With the national average landing at just under five dollars per gallon, Biden will urge lawmakers on Wednesday (June 22) to pass a gas tax holiday that would run for the next three months. The federal government currently charges consumers 18.4 cents per gallon of regular gas and a 24.4-cent tax per gallon of diesel.
The gas tax holiday would almost immediately lower the cost of gas, but potentially make prices higher in the future as the supply-demand chain could become even more imbalanced, experts say.
Suspending the federal tax would cost the White House $10 billion, which experts warn could cut funds for the maintenance of roads and highways.
“As a motorist, I’ll take any price reduction I can get,” energy analyst Patrick De Haan said. “As an analyst, I think it could exacerbate imbalances that could lead to higher prices.”
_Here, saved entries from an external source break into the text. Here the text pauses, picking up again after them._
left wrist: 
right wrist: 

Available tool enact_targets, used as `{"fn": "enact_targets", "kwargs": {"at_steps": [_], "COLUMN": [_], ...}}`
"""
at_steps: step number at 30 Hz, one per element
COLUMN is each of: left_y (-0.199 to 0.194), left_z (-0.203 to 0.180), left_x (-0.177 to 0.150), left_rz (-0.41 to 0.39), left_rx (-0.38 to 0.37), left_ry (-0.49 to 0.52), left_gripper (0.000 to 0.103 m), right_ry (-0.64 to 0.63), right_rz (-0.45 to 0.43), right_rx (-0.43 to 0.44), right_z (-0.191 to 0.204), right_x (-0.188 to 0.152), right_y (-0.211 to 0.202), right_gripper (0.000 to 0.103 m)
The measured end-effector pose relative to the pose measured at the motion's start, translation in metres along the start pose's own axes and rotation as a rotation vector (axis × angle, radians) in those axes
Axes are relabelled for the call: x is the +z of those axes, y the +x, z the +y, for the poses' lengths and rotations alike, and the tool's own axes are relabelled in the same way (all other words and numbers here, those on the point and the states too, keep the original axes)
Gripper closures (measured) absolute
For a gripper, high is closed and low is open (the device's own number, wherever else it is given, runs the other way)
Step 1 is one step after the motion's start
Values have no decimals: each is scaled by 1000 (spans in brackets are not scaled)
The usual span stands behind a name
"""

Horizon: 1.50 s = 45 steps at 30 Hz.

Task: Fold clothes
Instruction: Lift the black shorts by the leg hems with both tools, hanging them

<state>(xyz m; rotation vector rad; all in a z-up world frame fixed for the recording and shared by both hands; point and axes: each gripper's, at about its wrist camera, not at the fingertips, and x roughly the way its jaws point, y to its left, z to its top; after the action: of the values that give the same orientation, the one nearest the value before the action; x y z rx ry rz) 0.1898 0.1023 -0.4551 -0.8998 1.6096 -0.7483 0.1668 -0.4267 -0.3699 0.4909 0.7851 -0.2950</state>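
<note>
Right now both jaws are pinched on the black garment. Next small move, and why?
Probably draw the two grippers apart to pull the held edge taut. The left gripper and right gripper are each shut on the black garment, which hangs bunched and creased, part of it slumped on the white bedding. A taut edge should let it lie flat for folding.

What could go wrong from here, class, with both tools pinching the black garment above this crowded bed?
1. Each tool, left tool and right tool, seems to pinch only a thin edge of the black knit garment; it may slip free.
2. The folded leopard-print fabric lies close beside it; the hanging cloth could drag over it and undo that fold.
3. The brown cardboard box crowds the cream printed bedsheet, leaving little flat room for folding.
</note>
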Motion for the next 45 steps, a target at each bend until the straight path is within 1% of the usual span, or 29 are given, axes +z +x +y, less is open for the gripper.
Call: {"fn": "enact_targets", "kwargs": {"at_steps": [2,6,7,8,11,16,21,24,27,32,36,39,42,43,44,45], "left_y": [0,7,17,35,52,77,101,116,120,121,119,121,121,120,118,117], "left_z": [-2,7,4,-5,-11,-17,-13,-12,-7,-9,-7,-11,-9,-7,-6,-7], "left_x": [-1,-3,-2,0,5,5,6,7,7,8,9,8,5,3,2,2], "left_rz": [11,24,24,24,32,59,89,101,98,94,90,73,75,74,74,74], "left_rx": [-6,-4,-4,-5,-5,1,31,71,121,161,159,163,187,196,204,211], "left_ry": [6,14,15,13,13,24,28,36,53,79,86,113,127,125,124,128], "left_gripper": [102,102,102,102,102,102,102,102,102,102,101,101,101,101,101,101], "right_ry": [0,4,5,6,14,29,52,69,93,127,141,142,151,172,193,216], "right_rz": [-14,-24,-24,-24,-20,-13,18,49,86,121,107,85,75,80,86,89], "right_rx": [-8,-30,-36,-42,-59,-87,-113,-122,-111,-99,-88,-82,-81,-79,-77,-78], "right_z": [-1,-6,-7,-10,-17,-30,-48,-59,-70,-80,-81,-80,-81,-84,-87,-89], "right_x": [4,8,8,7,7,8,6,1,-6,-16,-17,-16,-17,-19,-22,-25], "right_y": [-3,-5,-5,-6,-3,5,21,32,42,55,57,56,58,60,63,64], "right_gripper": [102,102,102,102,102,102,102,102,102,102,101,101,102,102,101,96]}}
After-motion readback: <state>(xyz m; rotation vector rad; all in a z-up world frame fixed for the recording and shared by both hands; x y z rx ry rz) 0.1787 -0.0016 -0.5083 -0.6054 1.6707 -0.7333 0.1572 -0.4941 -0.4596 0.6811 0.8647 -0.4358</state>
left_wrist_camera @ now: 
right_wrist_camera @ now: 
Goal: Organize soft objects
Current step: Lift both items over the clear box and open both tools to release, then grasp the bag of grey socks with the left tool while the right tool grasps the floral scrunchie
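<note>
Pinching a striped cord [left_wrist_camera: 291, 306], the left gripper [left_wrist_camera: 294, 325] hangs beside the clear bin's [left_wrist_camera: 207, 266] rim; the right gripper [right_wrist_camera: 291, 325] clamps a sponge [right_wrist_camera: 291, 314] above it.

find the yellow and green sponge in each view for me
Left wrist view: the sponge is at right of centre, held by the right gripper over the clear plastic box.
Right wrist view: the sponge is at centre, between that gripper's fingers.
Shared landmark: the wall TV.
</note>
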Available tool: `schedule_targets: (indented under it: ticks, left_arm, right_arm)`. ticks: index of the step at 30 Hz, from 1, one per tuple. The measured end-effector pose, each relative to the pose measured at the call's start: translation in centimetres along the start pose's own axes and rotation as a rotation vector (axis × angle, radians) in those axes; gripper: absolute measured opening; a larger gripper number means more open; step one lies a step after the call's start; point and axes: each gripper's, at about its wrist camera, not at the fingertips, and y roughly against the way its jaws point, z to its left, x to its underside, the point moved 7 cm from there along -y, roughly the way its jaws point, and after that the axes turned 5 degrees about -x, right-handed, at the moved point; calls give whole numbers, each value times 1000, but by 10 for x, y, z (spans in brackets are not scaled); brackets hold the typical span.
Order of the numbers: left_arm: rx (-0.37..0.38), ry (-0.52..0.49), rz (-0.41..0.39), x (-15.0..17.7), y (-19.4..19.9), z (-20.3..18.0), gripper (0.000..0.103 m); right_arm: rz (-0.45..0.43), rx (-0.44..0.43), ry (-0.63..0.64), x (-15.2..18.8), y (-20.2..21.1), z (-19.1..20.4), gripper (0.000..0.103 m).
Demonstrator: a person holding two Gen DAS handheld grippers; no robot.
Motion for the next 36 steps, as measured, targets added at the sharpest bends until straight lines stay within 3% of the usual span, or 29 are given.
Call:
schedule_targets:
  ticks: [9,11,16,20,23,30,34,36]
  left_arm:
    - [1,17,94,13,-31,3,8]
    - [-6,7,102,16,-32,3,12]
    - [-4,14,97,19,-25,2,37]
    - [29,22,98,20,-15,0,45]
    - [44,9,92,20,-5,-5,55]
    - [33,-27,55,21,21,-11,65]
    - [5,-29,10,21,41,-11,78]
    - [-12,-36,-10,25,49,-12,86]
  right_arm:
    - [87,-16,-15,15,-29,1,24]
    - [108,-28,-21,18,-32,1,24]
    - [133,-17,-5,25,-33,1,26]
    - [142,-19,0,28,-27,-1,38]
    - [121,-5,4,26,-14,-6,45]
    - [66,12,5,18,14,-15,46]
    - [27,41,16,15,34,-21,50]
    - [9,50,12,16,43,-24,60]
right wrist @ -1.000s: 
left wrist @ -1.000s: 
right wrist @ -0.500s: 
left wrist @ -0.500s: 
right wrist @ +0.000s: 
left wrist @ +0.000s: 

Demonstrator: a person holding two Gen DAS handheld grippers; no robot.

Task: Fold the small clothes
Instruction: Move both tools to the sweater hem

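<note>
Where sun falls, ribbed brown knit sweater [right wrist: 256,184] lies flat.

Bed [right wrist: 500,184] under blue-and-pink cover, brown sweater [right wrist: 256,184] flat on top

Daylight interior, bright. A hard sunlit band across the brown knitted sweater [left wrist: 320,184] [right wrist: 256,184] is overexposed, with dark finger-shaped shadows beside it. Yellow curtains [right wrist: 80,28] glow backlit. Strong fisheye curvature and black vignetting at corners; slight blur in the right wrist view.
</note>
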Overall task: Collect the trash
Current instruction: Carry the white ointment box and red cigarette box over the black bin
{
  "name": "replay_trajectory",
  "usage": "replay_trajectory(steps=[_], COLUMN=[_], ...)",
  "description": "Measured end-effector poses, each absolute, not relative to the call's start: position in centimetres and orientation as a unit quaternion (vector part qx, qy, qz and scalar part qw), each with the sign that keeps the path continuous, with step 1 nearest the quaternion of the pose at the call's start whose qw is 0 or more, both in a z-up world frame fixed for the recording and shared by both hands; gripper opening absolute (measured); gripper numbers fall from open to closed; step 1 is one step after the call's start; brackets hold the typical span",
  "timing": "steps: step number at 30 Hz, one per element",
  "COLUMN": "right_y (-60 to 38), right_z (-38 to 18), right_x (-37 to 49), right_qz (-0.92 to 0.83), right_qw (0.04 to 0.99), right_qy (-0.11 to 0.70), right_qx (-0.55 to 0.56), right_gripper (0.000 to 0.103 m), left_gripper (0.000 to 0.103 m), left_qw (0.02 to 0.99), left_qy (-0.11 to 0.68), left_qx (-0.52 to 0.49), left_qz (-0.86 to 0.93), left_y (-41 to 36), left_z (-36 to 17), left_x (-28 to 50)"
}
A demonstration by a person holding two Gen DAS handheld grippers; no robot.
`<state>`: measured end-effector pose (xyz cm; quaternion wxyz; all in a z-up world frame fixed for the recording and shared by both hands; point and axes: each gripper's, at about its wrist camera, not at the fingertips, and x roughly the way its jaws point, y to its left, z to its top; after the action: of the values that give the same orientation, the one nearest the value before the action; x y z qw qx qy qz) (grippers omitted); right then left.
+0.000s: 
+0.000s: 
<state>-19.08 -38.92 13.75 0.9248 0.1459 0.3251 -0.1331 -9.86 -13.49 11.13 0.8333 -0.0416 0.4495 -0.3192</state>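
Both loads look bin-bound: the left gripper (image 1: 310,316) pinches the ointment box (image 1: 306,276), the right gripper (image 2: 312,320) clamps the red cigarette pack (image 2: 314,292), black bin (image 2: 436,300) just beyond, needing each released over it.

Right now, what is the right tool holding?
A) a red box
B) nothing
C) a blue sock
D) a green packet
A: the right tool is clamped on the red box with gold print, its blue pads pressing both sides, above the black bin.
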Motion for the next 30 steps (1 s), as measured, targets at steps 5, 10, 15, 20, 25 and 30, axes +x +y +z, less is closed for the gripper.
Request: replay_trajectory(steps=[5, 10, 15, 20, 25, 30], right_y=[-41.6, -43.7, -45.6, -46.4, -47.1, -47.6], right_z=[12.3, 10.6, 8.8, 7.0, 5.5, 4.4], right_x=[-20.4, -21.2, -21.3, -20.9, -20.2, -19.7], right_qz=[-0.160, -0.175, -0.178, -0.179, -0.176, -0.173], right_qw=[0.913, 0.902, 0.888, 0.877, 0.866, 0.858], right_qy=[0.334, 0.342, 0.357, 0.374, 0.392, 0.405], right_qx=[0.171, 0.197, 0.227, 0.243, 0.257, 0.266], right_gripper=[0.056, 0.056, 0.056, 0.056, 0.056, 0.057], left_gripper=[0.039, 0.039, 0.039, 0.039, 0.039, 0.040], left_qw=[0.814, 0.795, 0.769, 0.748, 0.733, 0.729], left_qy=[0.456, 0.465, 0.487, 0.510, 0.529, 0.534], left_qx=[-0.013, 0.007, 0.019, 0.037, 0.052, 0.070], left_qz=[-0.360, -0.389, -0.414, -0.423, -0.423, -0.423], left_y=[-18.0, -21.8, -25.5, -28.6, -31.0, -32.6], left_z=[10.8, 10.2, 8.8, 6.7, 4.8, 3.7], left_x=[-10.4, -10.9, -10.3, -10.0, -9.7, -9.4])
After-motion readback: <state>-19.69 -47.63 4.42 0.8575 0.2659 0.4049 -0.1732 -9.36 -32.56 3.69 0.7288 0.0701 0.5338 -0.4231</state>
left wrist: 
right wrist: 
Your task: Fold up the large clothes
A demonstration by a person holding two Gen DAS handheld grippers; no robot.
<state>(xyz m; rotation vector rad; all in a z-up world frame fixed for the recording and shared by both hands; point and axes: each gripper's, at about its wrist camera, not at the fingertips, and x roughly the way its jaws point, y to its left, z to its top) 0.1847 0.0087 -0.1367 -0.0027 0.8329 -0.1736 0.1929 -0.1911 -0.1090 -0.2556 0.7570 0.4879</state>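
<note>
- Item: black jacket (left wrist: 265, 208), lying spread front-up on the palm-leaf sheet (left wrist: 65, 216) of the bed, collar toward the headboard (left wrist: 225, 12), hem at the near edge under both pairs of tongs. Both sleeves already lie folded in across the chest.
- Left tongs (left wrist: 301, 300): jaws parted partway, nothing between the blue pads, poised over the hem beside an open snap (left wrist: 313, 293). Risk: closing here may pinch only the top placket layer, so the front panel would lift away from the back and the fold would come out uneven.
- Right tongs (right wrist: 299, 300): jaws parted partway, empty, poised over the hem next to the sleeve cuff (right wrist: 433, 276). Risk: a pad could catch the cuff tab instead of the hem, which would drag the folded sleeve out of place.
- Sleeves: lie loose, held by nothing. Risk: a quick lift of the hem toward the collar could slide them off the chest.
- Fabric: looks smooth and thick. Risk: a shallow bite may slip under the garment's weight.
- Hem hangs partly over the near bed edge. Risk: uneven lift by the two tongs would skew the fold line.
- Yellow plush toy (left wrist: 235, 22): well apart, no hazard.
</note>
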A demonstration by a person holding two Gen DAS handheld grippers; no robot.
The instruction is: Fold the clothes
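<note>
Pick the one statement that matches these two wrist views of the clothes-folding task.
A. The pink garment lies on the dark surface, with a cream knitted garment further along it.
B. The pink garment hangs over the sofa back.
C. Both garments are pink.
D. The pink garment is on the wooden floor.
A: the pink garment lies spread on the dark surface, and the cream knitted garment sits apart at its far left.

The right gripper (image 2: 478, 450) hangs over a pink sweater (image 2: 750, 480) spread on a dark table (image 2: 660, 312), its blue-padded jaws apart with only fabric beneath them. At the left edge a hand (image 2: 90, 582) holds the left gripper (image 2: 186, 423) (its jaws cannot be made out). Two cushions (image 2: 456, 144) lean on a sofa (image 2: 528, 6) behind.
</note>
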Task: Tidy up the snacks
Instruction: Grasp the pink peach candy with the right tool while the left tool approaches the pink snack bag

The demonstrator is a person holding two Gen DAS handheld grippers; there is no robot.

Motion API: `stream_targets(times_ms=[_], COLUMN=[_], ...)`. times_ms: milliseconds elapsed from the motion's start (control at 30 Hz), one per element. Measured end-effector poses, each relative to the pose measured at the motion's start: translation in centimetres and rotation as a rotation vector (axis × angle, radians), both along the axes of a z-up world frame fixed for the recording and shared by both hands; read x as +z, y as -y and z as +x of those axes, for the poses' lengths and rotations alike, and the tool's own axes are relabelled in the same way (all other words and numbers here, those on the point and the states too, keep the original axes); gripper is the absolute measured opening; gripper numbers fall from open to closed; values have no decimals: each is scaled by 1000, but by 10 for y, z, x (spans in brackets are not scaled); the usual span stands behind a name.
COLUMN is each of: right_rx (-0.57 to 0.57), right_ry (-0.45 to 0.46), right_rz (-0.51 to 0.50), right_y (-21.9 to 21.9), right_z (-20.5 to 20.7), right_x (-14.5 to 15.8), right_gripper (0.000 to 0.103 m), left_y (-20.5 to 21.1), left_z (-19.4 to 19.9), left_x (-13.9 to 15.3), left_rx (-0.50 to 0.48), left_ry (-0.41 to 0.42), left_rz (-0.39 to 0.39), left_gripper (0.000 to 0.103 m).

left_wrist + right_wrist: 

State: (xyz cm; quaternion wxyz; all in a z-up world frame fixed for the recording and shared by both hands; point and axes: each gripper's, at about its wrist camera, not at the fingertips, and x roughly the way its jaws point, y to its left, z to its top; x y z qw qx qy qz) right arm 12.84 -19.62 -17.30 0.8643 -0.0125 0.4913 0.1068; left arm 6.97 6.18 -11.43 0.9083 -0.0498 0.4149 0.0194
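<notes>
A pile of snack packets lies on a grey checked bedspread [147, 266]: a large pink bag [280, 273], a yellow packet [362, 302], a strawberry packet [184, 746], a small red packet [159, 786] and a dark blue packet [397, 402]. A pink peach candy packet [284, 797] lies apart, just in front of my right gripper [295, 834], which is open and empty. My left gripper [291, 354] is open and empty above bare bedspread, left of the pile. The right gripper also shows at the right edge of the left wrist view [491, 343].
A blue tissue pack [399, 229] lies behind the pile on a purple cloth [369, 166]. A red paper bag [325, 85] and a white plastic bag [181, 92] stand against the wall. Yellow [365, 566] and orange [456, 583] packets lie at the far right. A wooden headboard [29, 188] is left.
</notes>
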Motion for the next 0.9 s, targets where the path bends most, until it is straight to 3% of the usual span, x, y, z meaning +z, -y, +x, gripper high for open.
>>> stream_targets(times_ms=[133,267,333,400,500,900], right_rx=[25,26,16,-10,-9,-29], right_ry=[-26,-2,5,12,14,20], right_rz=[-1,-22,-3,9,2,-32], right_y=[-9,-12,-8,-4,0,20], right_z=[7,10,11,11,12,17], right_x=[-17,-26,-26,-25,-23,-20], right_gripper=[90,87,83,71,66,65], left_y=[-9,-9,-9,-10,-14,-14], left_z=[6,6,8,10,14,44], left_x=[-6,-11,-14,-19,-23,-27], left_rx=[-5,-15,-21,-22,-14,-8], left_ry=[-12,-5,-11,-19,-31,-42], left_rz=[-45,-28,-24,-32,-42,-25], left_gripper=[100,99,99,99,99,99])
The federal gas tax started in 1932 at 1 cent per gallon and reached its current cost of over 18 cents in 1993. The added cost for drivers at the pump goes to the Highway Trust Fund, which pays for the maintenance of highways, roads, and bridges.
The federally-imposed tax has yet to be suspended since its inception. Biden's proposal of a gas tax holiday, which will call for a suspension through September, would have to successfully pass through Congress and be signed into law by the president.
According to the White House, Biden will also urge states on Wednesday to suspend their gas taxes to give added relief to drivers at the pump.